Pumped Up

Old Fashioned PumpkinsPumped Up

When did pumpkin flavored everything become a thing? When did “a thing” become the catch phrase for the latest craze? I’ll let the language archeologists figure out the latter but about the former…when did Americans become so pumped up about pumpkin?

When I was a kid I only knew three varieties of pumpkin: the one that moms carved out for Halloween, the pie on the bakery shelf, and pumpkin filling in the can. Oh, and four if you count the pumpkin cardboard cutouts your teacher would use to decorate the classroom during October and November. And that is it.

As for the pie – it was served once, if at all. I am pretty sure I grew up in an apple pie family. Not sure if anyone else was a fan of pumpkin or had the opportunity to become one. Before the days of doublewide freezers and GladWare and all the other stuff currently available to store food in, back then it was served, eaten, and forgotten about. No need bringing in a pie if only one slice was going to be extracted and no sense leaving it laying around the kitchen for an entire week.
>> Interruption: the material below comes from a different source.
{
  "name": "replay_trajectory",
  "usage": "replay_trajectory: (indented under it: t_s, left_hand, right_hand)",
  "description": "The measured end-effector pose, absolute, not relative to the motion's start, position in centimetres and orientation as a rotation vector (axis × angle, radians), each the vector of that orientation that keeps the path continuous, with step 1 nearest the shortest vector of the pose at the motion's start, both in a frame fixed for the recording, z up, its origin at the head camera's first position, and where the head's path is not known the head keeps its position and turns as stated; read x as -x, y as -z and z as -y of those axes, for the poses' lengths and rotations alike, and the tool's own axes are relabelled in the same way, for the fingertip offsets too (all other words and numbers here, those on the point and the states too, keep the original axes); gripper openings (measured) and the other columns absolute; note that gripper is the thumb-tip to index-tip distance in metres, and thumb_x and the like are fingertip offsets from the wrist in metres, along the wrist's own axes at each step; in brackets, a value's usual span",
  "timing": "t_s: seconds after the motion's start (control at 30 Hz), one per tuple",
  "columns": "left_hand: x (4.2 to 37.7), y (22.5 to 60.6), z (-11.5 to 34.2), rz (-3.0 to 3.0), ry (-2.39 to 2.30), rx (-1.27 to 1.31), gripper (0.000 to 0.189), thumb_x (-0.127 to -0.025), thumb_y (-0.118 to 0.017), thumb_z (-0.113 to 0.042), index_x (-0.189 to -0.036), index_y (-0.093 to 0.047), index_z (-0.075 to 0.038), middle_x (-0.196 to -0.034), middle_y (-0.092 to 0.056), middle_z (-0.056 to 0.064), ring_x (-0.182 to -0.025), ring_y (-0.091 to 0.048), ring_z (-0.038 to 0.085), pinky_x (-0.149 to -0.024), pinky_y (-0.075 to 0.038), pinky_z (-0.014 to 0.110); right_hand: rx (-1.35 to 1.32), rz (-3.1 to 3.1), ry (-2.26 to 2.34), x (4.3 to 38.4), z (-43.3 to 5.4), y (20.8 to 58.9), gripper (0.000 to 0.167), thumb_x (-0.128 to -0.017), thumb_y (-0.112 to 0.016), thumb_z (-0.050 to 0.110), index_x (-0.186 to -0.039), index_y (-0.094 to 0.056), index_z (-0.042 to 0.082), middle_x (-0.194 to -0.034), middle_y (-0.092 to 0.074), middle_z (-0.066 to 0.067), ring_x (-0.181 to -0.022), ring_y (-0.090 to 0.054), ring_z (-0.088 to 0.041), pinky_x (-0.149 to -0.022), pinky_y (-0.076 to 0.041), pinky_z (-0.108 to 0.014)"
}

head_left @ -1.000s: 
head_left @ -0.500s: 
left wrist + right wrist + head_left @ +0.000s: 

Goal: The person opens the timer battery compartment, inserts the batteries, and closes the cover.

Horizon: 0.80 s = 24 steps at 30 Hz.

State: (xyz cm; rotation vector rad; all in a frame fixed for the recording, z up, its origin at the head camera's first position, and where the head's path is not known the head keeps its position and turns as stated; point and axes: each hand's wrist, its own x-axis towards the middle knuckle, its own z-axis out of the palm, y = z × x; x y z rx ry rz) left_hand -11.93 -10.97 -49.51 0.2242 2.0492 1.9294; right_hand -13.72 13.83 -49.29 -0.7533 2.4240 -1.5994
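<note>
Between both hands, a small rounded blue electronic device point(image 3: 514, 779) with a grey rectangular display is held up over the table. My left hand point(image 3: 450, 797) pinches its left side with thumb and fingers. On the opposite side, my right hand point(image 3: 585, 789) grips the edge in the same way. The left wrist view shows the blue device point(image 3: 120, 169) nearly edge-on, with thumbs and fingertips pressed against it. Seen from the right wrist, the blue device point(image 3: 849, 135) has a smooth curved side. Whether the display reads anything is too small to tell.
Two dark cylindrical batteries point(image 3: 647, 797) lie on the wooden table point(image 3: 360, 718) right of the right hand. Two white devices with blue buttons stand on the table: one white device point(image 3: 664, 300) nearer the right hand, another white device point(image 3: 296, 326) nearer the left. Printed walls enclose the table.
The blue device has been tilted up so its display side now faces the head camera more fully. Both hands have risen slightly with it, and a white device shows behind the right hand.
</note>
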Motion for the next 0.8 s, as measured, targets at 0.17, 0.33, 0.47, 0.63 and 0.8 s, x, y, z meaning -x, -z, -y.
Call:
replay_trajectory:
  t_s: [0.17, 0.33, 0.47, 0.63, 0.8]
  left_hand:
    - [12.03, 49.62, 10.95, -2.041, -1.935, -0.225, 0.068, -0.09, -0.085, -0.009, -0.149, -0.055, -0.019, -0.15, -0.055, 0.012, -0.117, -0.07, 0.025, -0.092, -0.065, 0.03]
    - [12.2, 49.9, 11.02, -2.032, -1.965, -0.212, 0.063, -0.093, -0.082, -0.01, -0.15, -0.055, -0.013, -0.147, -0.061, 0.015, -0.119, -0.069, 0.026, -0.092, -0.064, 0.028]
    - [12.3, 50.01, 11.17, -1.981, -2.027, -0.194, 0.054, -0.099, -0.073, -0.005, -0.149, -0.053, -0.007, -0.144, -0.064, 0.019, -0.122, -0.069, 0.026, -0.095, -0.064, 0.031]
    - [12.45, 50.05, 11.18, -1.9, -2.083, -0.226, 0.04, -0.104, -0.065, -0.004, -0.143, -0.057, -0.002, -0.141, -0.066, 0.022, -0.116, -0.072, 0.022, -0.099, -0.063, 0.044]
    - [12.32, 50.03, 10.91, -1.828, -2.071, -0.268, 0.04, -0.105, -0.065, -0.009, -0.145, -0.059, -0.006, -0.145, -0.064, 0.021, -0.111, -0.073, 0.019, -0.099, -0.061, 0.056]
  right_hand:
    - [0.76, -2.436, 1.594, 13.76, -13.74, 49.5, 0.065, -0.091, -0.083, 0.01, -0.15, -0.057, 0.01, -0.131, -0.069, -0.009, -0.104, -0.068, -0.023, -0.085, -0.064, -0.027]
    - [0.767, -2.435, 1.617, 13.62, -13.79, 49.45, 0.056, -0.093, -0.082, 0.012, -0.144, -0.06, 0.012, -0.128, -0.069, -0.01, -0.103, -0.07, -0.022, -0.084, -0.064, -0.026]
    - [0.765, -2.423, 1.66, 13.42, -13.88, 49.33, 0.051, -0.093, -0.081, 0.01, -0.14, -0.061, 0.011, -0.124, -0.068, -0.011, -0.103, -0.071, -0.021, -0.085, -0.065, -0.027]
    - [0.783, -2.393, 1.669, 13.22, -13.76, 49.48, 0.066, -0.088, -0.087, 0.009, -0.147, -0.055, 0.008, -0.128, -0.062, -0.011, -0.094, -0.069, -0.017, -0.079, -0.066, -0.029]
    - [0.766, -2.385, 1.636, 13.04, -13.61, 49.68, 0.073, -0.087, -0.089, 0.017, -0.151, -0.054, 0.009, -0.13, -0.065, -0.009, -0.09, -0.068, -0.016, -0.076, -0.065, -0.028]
But now it seems pumpkin “flavored” everything is everywhere, if you live in the right places of course. Cookies, bread, coffee creamers, cakes, donuts, breakfast treats, to name just a few items that produce a seasonal themed variety of their traditional stock. I have shared a few snapshots of my grocery aisle discoveries, and friends in other parts of the country have shared theirs, and not all states are created equal. Our compared notes reveal that I have access to some items that they do not and vice versa. And my poor cousins across the pond seem completely without pumpkin flavored anything, except of course the real pumpkin, as they keep commenting, “Wish we had that here!” and so on.

Pumpkin hunting.

Pumpkin hunting.

I am too busy taste testing all the glorious pumpkin flavored treats that I really do not have time to write to the front offices of all these places and ask, “Pardon me, but when did you decide that pumpkin flavored lip balm would be a good idea?” The idea must have started somewhere, sometime, and to my trained consumer eye that time was somewhat recent. Sure, Anne Bancroft received an Academy Award nomination for “The Pumpkin Eater” (released 1964) and CBS premiered “It’s the Great Pumpkin, Charlie Brown” in 1966 but I cannot be convinced that either of those two occurrences started any hearts beating in the flavor labs of mad food scientists.

And truth be told, I am not sure if any of these items actually taste like pumpkin. I think they do, sometimes I think I taste more cinnamon than pumpkin, but what do I know? I have never carved a pumpkin and thrown the guts into a frying pan or roasting tin to find out, and I’m not going to start now. Why spoil the fun? And, yes, I know many of these items are sold as “pumpkin spice” flavored and even I know pumpkin is not a spice, but, as asked previously, why spoil the fun?

And no, I have not tried the pumpkin flavored lip balm. Even I draw the line. Maybe.

Pumpkin on the go.

Pumpkin on the go.

One thought on “Pumped Up

  1. “Flavored” is the key word here. I dare you to find three products with actual pumpkin listed in the ingredients. It’s not even real pumpkin if it’s there at all: http://www.huffingtonpost.com/2014/10/08/canned-pumpkin-pie-filling_n_5941122.html

    While you’re reading, how many of those same foods have a sweetener high up there on the list? That’s right, pumpkin is just America’s latest flavor of sugar, it’s the current seasonal marketing vehicle for one of our two legal addictions.

    Get a fake pumpkin spice latte from Starbucks and you’ll get both of those addictions in one cup. Is that what they mean by working smarter instead of harder?